Below are the records; give the number of lines in them that include the word "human", and nothing more.

EXTRACTED RECORDS START

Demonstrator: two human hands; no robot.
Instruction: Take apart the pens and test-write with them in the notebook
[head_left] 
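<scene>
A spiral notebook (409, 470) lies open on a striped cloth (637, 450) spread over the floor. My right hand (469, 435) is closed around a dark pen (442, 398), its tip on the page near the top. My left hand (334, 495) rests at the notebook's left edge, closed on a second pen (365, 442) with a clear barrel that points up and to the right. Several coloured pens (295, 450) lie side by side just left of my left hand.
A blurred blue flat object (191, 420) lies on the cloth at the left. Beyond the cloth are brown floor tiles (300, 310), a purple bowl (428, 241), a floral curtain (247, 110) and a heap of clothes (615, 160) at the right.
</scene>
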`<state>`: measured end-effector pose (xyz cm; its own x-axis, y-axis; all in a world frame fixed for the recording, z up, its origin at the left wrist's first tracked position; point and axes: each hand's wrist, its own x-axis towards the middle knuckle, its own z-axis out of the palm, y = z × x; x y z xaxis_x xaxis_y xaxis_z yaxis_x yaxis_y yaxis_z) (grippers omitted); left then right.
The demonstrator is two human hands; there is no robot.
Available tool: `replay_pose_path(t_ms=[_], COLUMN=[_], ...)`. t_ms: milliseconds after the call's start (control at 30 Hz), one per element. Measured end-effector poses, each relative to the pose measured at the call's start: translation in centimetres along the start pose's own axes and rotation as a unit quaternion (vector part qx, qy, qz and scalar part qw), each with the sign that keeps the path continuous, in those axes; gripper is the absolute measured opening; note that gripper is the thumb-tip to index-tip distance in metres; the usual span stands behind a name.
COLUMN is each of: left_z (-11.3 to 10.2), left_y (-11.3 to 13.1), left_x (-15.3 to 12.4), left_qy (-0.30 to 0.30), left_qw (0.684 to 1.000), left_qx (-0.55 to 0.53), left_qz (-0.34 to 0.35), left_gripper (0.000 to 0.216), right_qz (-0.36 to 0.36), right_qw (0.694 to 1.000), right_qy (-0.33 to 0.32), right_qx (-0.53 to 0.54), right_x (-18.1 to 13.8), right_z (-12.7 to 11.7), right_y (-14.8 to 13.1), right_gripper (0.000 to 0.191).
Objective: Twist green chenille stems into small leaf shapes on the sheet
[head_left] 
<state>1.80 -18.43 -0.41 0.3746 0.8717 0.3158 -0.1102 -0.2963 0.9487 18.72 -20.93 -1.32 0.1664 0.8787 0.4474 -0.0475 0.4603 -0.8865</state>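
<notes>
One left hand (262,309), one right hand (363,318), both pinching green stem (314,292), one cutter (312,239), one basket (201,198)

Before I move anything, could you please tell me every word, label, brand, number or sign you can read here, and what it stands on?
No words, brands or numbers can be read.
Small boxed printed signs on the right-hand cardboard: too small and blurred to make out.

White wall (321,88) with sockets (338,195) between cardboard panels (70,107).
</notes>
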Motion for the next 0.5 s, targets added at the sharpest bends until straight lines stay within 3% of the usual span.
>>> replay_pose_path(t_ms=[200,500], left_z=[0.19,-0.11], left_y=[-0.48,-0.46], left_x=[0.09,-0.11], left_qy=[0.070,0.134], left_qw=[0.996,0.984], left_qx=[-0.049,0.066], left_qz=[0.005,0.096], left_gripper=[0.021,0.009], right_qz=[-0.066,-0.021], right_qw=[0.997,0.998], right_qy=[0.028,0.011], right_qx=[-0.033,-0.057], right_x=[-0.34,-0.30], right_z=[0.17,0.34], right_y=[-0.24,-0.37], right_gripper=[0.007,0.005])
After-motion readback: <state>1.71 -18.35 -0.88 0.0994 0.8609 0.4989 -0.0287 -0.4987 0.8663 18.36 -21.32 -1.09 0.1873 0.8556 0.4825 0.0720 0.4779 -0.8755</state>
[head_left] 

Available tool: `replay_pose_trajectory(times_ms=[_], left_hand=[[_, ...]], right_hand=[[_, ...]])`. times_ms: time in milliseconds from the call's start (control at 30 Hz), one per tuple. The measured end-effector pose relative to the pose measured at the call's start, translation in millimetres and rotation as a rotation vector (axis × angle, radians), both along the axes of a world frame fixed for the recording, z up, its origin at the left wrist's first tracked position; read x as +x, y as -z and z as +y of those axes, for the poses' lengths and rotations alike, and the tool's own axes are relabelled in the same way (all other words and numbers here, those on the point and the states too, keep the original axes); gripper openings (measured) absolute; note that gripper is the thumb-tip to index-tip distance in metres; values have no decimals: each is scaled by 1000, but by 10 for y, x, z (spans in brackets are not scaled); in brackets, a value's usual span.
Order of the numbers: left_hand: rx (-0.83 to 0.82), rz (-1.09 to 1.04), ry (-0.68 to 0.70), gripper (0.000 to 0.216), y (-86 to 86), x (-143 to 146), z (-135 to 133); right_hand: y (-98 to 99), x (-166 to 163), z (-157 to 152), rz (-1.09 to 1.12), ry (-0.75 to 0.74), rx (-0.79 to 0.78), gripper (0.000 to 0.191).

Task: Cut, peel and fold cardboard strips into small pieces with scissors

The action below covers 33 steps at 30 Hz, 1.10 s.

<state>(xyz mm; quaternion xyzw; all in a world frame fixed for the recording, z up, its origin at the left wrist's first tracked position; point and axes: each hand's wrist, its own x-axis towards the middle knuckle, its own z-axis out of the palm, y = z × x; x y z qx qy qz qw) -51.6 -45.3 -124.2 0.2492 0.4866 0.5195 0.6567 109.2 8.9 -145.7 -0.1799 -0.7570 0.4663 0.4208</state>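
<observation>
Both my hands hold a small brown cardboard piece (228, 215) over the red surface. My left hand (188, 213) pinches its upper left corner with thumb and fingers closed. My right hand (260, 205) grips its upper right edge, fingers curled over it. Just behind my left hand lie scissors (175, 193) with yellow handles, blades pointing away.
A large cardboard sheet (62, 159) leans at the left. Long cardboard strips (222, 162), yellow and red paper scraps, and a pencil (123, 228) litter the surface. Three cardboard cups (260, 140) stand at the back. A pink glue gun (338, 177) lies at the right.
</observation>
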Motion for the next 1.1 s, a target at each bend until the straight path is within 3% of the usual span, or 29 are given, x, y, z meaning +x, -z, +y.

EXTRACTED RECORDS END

ANSWER SECTION: 2